The biggest giveaway isn’t even the shouting. It’s the lack of it. The crowd has felt quieter, and the frustration has bubbled up in the usual places: the performances, the sides he picks, the tactical plan, the subs. You can take disagreement with any one of those. But when it becomes a weekly theme, it changes the mood in the ground.


Slow football drains the life out of the stands

Truth is, tempo matters. You can forgive plenty at Anfield if the game is being played at a speed that gets people on their feet. Quick transitions, a bit of chaos, the press biting. Even when it’s scruffy, it gives the crowd something to cling to.

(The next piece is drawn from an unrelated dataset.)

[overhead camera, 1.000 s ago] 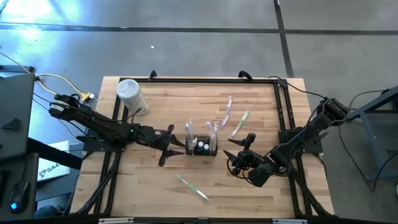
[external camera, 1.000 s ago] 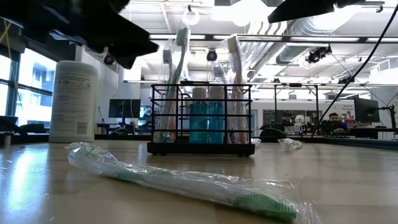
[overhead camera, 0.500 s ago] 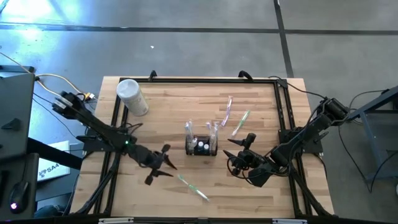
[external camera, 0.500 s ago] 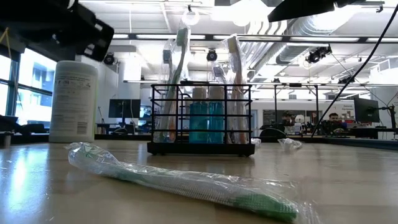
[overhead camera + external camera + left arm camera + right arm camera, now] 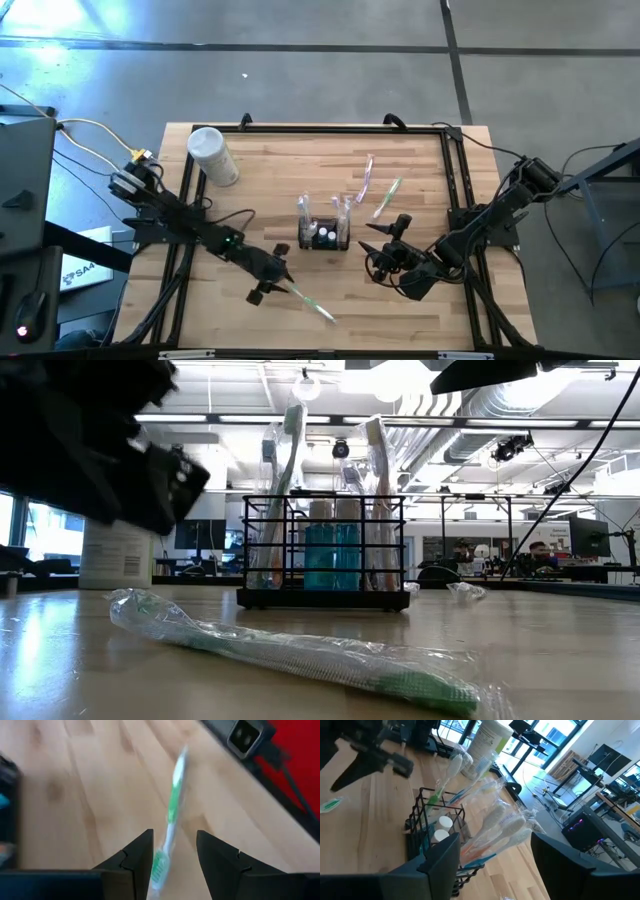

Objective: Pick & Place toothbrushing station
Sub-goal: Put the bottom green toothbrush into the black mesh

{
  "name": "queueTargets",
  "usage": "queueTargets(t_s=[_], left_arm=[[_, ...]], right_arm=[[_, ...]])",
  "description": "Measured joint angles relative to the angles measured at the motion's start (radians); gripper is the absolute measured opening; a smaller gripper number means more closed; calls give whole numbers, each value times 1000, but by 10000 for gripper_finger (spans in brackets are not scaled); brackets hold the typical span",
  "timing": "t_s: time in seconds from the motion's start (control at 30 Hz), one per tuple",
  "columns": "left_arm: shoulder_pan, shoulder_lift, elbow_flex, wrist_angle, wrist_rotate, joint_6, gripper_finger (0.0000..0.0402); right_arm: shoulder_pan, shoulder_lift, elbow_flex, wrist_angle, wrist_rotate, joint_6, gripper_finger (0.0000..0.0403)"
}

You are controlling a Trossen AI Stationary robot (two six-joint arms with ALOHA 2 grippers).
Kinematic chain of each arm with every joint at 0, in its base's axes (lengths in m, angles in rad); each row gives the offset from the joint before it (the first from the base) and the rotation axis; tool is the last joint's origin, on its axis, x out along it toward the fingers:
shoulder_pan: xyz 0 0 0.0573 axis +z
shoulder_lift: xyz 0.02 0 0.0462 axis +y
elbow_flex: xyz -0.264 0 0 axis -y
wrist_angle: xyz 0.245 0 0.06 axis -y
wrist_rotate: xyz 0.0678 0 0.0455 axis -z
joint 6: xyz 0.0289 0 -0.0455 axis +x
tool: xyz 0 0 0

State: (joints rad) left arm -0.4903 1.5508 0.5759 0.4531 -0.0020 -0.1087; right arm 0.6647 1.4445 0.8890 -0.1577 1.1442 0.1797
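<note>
The black wire caddy (image 5: 324, 233) stands on its base at mid-table, with wrapped toothbrushes and blue cups upright in it; it also shows in the low view (image 5: 322, 550) and the right wrist view (image 5: 432, 827). A wrapped green toothbrush (image 5: 308, 299) lies flat near the table's front edge, seen close in the low view (image 5: 300, 655). My left gripper (image 5: 270, 284) is open above that toothbrush's left end. In the left wrist view the toothbrush (image 5: 172, 805) runs between the fingers of my left gripper (image 5: 172, 857) without touching them. My right gripper (image 5: 385, 247) is open and empty, right of the caddy.
A white cylindrical container (image 5: 212, 155) stands at the far left. Two more wrapped toothbrushes (image 5: 367, 178) (image 5: 388, 196) lie beyond the caddy to the right. A black frame (image 5: 455, 180) borders the table.
My left gripper has gone from beside the caddy's left side toward the table's near edge and somewhat right, turning as it went. It now stands over the left end of the wrapped green toothbrush, and lower in the low view. The toothbrush and caddy have stayed put.
</note>
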Motion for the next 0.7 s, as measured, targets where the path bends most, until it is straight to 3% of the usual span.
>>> queueTargets(t_s=[0.2, 0.7], left_arm=[[41, 60, 84, -160, 102, -64, 150], [39, 67, 100, -269, 79, -9, 150]], right_arm=[[0, 0, 0, -1, -47, 0, 236], [0, 0, 0, 15, -74, -23, 236]])
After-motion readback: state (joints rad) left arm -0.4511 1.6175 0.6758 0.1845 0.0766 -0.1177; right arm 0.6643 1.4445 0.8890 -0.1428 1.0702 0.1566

But when it’s slow, when it feels like we’re waiting for something to happen rather than making it happen, the atmosphere suffers. People start looking around instead of forward. The songs don’t naturally land. And once that energy drops, it’s harder for the players to raise it again.


The touchline matters more than managers admit

I’m not asking for theatrics for the sake of it. Not everyone has to be a box-to-box personality. But there’s been a sense of distance, like Slot isn’t fully connected to the crowd, the team, or even the city yet. That might be unfair, but football is built on feelings as much as results.

Even the bench looks subdued. Too much time on screens, not enough obvious communication with the players in front of them. Maybe there’s loads going on that we can’t see, but from the stands it reads as quietness, and quietness breeds doubt.


A good night, but not a classic Anfield night

Last night was a good performance against what looked a bang average opponent. That should be a platform, and normally a European night at Anfield has a life of its own. This one didn’t. Not properly. The volume wasn’t there, the edge wasn’t there.

And you hear it away from the ground as well, on the walk in, on the train, in the pubs. The same questions, the same uncertainty about where it’s all heading. Under the circumstances, I still think the crowd has tried to back him. But it can’t be one-way. If the manager and the team don’t give Anfield something to feed off, Anfield won’t magically create it.

That’s why, for me, it’s hard to see a clear way back if the next run turns bad again. Regardless of what anyone says outside the city, I can’t see him surviving many more flat spells. That’s not a pile-on. It’s just what it feels like inside the ground right now.